O fogo começou em um setor que armazenava insumos utilizados na fabricação de fraldas descartáveis — materiais altamente inflamáveis. A combustão rápida gerou uma intensa nuvem de fumaça densa e tóxica, que pôde ser vista a distância. Funcionários que estavam na empresa no momento do início do incêndio tentaram conter as chamas antes da chegada das equipes especializadas.
Seis viaturas do Corpo de Bombeiros foram enviadas ao local, incluindo unidades de combate direto ao fogo e veículos-tanque, com apoio operacional tanto de Senador Canedo quanto de Goiânia. A operação envolveu cinco linhas de combate direto às chamas e duas linhas de resfriamento, estas destinadas à proteção de cilindros de gás liquefeito de petróleo (GLP), com o objetivo de evitar explosões e impedir que o incêndio se alastrasse para empresas vizinhas.

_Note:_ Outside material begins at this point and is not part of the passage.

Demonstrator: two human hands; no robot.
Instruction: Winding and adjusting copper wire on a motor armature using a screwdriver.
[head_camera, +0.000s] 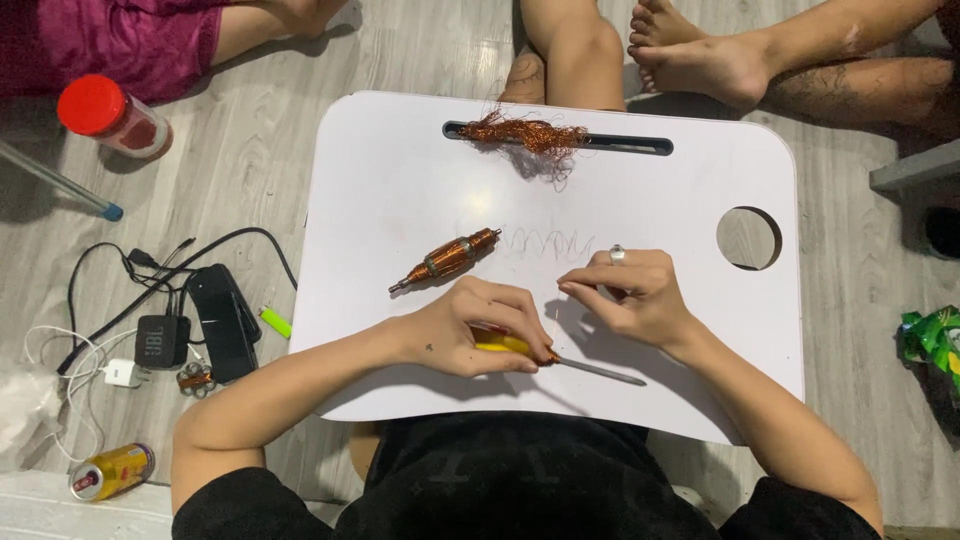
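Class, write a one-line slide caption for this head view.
Left hand grips a yellow-handled screwdriver beside the right hand on a white lap table.

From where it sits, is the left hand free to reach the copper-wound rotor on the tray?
Probably not right away: the left hand is closed on the yellow-handled screwdriver. The rotor lies close ahead with nothing between.

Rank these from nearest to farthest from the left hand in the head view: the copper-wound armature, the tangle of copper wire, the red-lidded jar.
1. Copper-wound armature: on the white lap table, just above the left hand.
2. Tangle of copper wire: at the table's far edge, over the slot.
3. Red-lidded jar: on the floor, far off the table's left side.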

O local foi totalmente isolado para garantir a segurança dos trabalhadores e das equipes de emergência. Felizmente, de acordo com o comando da operação, não houve registro de vítimas. O fogo foi contido dentro da área da empresa, eliminando o risco de propagação para outras instalações do polo industrial.
Segundo os bombeiros, devido à grande quantidade de material combustível e às condições ambientais desfavoráveis — como a baixa umidade relativa do ar e ventos fortes —, os trabalhos de contenção, rescaldo e monitoramento seguiram ao longo de toda a noite. O incêndio foi confinado no galpão e está sendo realizado o combate direto nas chamas pré-existentes. Até a o fim da tarde de ontem já já haviam sido utilizados em média 600 mil litros de água no combate, 23 militares atuando , 12 viaturas.
As causas do incêndio ainda estão sendo apuradas pelas autoridades responsáveis. A área segue sob monitoramento preventivo para evitar reignições.